The original timeline NASA gave to SpaceX was to have a successful landing on the moon, with humans, and their safe return, in Q2 2025.

7 months from now.

...

You could theoretically refuel the S-IVb, the Apollo/Saturn V third stage, in LEO, with Falcon Heavies...

...assuming you redesigned both to do refueling in orbit, which has never been accomplished before with huge volumes of cryogenic fuel.

But you could not actually launch even a completely unfueled, completely dry S-IVb with a Falcon Heavy.

The S-IVb is about 22ft in diameter.

The Falcon Heavy's final ascent rocket is about 12 ft in diameter.

There's almost certainly no way that would be aerodynamically stable through launch.

The service module and lander are just too wide.

...

NASA did actually award another contract to Blue Origin (Bezos Private Space Program) for an updated, embiggened Apollo style lander.

https://arstechnica.com/space/2023/05/blue-origin-wins-pivotal-nasa-contract-to-develop-a-second-lunar-lander/

That's going to be mated to a Locked Martin designed orbiter, and they'll all launch on the SLS.

... Assuming the SLS does not also fall (further) behind schedule or suffer from quality control problems.

A whole lot of SLS is built by Boeing. Not doing so great in the quality control department lately.

But hey at least one of the things so far has actually completed an uncrewed lunar fly by!

...

To conclude: Yes, Space is indeed hard.

But uh, the last thing Musk said about Starship+Booster is that it will actually have... half... the originally promised payload capacity to LEO.

... and they're going to making a Starship+Booster 2, that will have the original promised payload, and then a 3rd version that will have even more!

If you have to cut your effective payload capacity in half, thats a whole lot more than quality control problems, its fundamental design mishaps.

[–] [email protected] 3 points 3 days ago

Yeah, the Starship was severely over-promised from the start, especially the payload capacity. I wish there had been more required demonstrations from the beginning, instead of just using the numbers promised by Musk, who is known to inflate numbers for marketing purposes.
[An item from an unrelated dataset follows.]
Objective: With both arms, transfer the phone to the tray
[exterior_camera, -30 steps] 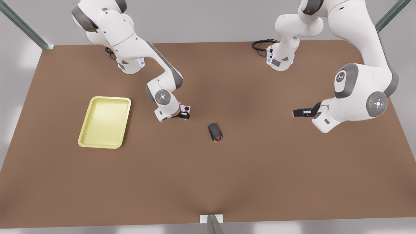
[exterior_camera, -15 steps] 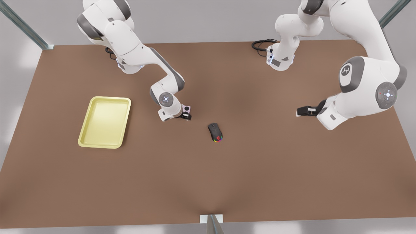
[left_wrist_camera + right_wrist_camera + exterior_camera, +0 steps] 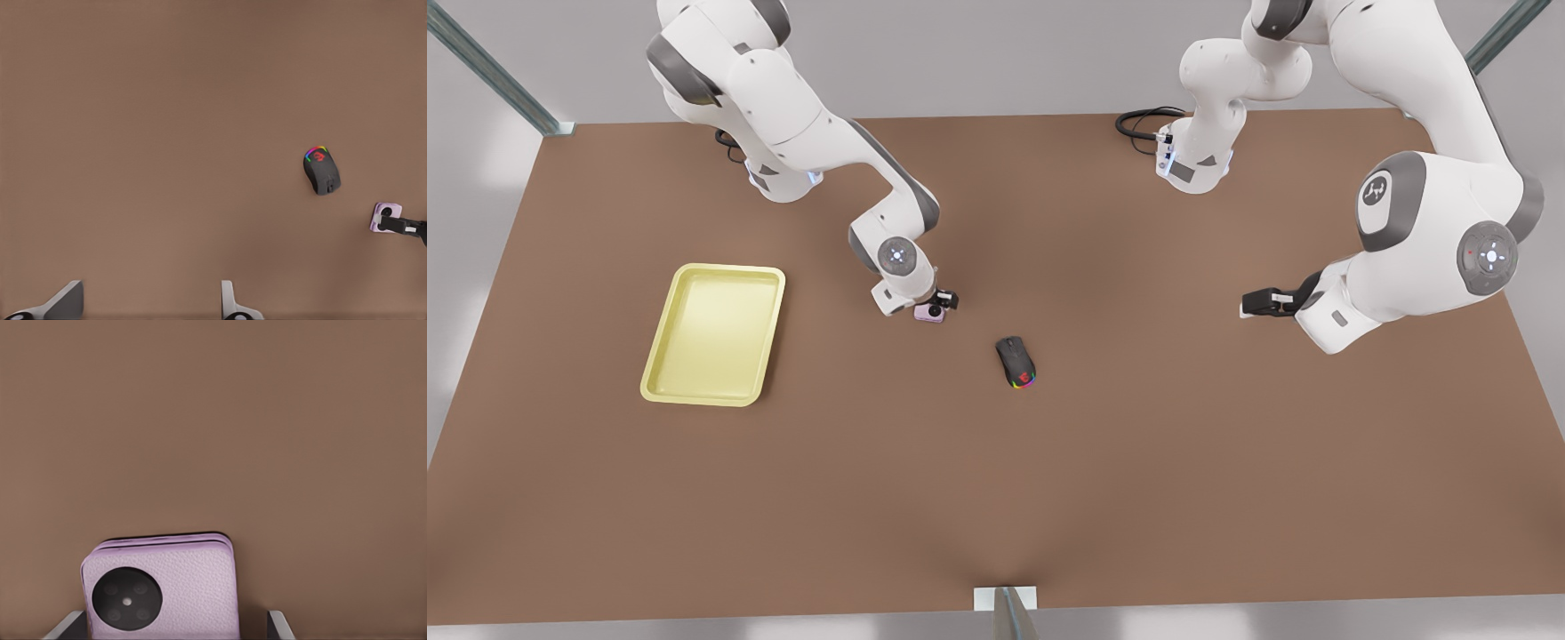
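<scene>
The pale pink phone (image 3: 929,313) lies on the brown table near the middle, its black camera circle facing up. My right gripper (image 3: 943,303), on the arm at the front view's left, is low over it. In the right wrist view the phone (image 3: 167,587) sits between the open fingers, with a gap beside one finger (image 3: 279,624). My left gripper (image 3: 1247,305) hovers open far off at the front view's right, with nothing in it. From the left wrist view the phone (image 3: 383,217) shows in the distance under the right gripper (image 3: 410,227). The yellow tray (image 3: 711,269) lies at the front view's left.
A black computer mouse (image 3: 1016,362) with rainbow lights lies just in front of the phone, a short way toward the front view's right; it also appears in the left wrist view (image 3: 321,170). A black cable (image 3: 1138,123) coils at the table's back edge.
The right arm's wrist has moved toward the front view's right and come down over the phone. The left arm has drawn back slightly toward the front view's right.
</scene>
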Controlling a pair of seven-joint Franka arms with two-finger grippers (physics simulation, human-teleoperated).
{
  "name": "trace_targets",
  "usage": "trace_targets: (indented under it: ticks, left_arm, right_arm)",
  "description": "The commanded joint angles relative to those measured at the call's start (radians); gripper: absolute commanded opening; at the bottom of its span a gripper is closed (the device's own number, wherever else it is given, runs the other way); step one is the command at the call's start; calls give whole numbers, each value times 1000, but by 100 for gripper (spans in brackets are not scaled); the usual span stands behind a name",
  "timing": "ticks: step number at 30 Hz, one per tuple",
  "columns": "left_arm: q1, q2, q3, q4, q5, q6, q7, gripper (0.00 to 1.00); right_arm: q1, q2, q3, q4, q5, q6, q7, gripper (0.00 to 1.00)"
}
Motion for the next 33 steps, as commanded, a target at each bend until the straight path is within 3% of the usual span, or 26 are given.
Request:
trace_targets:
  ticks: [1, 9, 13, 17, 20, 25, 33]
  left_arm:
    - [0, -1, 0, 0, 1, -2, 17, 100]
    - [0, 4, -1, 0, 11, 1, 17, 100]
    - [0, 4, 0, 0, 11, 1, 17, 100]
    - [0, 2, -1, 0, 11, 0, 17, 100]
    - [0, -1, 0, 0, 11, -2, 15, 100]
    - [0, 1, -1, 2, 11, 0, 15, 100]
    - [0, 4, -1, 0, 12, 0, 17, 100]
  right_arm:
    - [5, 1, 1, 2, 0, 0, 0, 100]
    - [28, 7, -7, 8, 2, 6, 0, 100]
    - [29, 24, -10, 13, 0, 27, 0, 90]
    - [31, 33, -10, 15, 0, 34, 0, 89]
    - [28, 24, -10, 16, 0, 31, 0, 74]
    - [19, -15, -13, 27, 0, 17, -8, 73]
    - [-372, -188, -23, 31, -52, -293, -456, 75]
Not to mention the assumption of orbital fuelling working perfectly without even doing any demonstrations at all or pointing to any existing technologies. It's a very Kerbal Space Program idea but significantly more complex in reality. Especially as now they are planning 5+ refuelling missions per Starship going to the Moon, which is logistically baffling.

[–] [email protected] 3 points 3 days ago

Or...Elon maybe was talking out of his ass when he came up with the original numbers? If he went wildly optimistic on the "if I tell them to do it we'll do it" attitude it would explain it too.